● **Assignment**
Review the listing and copy each line that holds the word "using".

● **Material for this exercise**
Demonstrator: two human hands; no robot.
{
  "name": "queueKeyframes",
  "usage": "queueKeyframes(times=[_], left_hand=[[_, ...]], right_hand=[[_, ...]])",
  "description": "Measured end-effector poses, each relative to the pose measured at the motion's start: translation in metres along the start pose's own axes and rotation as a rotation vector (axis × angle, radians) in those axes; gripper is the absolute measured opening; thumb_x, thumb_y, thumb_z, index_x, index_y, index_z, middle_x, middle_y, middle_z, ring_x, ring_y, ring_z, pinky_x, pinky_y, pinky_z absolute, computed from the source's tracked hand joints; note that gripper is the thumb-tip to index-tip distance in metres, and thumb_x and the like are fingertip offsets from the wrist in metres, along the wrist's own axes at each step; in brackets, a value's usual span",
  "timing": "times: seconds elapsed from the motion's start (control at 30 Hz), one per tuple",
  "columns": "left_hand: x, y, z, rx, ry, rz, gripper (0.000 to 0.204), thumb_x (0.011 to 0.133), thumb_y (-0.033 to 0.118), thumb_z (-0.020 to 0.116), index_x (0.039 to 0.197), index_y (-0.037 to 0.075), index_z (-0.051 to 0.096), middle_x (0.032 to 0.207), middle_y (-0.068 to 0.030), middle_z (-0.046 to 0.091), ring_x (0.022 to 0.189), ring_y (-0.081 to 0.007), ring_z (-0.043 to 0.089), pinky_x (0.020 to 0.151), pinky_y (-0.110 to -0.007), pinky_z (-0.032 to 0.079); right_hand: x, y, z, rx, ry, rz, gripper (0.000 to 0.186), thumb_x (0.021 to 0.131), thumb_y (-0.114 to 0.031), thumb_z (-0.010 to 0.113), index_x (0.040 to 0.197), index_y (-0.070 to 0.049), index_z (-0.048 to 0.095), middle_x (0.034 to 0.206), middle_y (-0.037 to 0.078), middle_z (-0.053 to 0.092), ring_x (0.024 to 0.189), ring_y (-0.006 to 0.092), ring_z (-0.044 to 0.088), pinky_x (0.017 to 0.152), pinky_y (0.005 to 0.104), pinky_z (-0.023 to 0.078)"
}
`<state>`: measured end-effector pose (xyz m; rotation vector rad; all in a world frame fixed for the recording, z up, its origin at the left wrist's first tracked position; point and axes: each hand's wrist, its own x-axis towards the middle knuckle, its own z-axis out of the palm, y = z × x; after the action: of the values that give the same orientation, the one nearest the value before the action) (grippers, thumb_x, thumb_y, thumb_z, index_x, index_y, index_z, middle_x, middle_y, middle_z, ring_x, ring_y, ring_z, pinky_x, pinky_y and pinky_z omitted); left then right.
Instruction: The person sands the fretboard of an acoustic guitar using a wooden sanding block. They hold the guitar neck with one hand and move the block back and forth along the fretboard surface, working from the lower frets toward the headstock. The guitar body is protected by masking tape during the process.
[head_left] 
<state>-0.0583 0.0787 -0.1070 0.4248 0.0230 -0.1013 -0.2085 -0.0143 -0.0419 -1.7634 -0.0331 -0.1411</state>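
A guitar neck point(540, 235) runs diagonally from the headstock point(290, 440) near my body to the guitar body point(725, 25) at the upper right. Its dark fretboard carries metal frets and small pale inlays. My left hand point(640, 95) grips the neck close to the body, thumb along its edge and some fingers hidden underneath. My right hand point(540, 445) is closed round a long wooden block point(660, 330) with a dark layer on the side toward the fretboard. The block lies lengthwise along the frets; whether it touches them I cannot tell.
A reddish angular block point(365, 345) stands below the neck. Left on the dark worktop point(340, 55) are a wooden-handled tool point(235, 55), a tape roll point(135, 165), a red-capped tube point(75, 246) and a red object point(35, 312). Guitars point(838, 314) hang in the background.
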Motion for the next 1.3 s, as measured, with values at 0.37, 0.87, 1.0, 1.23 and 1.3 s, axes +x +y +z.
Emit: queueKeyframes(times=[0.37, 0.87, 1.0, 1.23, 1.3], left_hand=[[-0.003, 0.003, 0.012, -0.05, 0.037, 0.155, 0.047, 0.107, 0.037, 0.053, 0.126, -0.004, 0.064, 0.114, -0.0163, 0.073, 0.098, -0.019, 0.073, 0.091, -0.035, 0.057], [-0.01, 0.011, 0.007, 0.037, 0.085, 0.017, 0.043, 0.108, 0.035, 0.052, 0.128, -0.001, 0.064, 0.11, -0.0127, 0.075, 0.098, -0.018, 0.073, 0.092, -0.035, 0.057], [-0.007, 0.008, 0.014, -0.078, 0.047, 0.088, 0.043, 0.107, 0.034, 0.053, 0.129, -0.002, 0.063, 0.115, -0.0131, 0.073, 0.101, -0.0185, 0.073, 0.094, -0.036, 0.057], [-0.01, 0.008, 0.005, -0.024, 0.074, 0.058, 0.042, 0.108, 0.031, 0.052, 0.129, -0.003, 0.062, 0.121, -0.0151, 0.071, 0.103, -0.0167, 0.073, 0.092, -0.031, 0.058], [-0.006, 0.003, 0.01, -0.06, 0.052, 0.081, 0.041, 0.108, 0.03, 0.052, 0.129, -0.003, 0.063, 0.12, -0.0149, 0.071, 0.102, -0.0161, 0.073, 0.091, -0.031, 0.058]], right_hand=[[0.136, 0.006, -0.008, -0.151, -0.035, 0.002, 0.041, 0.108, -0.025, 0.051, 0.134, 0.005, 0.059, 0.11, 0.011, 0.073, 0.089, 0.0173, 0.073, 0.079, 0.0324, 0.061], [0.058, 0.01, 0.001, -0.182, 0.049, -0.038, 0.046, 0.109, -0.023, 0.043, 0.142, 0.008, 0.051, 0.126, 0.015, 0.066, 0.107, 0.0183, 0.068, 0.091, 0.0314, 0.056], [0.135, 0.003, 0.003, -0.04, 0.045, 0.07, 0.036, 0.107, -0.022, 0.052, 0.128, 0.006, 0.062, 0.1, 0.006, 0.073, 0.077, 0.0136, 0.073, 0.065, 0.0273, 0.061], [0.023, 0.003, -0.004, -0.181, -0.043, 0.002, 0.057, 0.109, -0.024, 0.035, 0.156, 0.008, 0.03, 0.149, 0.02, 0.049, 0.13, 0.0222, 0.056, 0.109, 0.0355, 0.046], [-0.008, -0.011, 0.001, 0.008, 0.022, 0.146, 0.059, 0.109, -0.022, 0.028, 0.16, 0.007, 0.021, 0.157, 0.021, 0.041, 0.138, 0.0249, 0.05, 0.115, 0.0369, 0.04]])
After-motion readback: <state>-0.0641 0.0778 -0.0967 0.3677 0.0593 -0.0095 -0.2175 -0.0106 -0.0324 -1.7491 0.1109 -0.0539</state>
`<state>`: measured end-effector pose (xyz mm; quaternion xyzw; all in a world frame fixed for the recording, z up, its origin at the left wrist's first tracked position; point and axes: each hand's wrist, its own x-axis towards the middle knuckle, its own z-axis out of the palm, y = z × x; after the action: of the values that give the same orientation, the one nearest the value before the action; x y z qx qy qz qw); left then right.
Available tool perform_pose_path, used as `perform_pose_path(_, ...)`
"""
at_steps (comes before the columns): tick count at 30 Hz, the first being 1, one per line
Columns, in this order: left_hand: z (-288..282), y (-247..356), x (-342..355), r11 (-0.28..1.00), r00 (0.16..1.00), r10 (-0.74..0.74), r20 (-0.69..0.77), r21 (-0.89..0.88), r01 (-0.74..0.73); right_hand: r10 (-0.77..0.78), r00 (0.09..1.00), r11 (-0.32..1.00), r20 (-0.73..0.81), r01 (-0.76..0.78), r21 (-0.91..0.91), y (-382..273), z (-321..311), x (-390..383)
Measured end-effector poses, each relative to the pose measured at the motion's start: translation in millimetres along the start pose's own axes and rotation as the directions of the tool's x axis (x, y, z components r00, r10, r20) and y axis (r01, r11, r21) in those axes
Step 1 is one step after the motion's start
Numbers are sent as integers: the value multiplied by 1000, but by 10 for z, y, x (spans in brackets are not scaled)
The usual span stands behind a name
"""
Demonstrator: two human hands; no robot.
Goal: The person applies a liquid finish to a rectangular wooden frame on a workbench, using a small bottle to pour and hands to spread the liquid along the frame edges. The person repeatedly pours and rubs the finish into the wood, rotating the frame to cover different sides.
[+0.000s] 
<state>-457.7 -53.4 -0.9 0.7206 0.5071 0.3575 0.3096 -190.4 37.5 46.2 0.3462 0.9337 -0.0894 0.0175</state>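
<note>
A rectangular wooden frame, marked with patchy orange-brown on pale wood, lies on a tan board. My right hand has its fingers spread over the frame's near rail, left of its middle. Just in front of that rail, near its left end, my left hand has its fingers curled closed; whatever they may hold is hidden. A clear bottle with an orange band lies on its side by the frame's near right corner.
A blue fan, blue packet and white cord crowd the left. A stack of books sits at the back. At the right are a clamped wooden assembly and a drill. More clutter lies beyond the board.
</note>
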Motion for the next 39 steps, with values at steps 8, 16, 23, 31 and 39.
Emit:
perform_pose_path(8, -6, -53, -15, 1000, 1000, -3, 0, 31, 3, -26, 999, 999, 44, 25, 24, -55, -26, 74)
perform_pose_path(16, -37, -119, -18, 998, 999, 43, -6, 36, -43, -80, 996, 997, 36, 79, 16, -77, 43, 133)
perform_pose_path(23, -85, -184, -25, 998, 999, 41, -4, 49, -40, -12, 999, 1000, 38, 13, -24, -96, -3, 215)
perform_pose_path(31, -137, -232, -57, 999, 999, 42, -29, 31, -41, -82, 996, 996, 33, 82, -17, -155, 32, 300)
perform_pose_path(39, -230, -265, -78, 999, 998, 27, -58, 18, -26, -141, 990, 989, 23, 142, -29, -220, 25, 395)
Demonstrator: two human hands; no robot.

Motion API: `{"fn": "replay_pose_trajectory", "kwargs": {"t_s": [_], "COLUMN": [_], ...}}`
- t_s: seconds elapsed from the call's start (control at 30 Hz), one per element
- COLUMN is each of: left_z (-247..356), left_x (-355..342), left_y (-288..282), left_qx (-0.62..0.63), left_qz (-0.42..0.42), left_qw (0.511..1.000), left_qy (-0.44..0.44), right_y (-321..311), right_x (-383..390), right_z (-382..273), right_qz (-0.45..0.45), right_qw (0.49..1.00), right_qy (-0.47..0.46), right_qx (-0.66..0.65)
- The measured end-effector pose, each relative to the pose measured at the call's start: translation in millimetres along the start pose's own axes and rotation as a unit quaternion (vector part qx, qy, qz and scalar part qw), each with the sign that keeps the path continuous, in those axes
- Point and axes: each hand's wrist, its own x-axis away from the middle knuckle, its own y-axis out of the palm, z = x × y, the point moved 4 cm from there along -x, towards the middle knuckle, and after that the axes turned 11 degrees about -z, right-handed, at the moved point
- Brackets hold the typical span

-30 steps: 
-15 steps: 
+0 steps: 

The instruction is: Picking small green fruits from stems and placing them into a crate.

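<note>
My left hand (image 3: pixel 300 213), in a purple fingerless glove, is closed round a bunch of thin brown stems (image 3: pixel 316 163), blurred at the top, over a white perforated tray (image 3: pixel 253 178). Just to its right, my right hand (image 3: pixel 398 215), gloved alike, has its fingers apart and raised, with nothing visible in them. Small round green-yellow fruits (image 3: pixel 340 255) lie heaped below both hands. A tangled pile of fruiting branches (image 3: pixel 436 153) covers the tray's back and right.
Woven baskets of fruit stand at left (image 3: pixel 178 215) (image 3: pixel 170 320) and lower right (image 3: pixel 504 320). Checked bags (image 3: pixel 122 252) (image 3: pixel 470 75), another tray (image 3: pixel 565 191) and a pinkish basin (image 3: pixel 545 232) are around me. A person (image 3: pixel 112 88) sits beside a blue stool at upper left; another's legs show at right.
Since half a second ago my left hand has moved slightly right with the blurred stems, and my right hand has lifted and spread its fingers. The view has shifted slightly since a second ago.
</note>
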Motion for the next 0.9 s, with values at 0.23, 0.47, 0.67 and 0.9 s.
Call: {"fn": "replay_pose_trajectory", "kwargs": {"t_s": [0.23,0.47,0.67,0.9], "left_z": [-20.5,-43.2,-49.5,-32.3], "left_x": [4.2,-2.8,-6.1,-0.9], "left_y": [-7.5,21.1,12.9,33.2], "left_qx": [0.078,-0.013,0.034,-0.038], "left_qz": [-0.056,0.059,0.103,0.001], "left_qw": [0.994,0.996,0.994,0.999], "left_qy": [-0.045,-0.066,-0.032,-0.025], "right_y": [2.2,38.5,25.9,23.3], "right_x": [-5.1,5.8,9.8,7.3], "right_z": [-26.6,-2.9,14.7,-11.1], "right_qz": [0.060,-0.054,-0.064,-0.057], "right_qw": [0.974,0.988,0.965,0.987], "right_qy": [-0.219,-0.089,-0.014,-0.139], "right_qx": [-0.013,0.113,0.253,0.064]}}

● **Problem solution**
Instruction: The person sands the fretboard of an acoustic guitar using a wooden sanding block. They hold the guitar neck with one hand and move the block back and forth along the fretboard surface, working from the lower frets toward the headstock. The guitar body is protected by masking tape during the process.
Goal: The person applies a liquid finish to a rectangular wooden frame on a workbench, using a small bottle to pour and hands to spread the liquid along the frame edges. The person repeatedly pours and rubs the finish into the wood, rotating the frame to cover different sides.

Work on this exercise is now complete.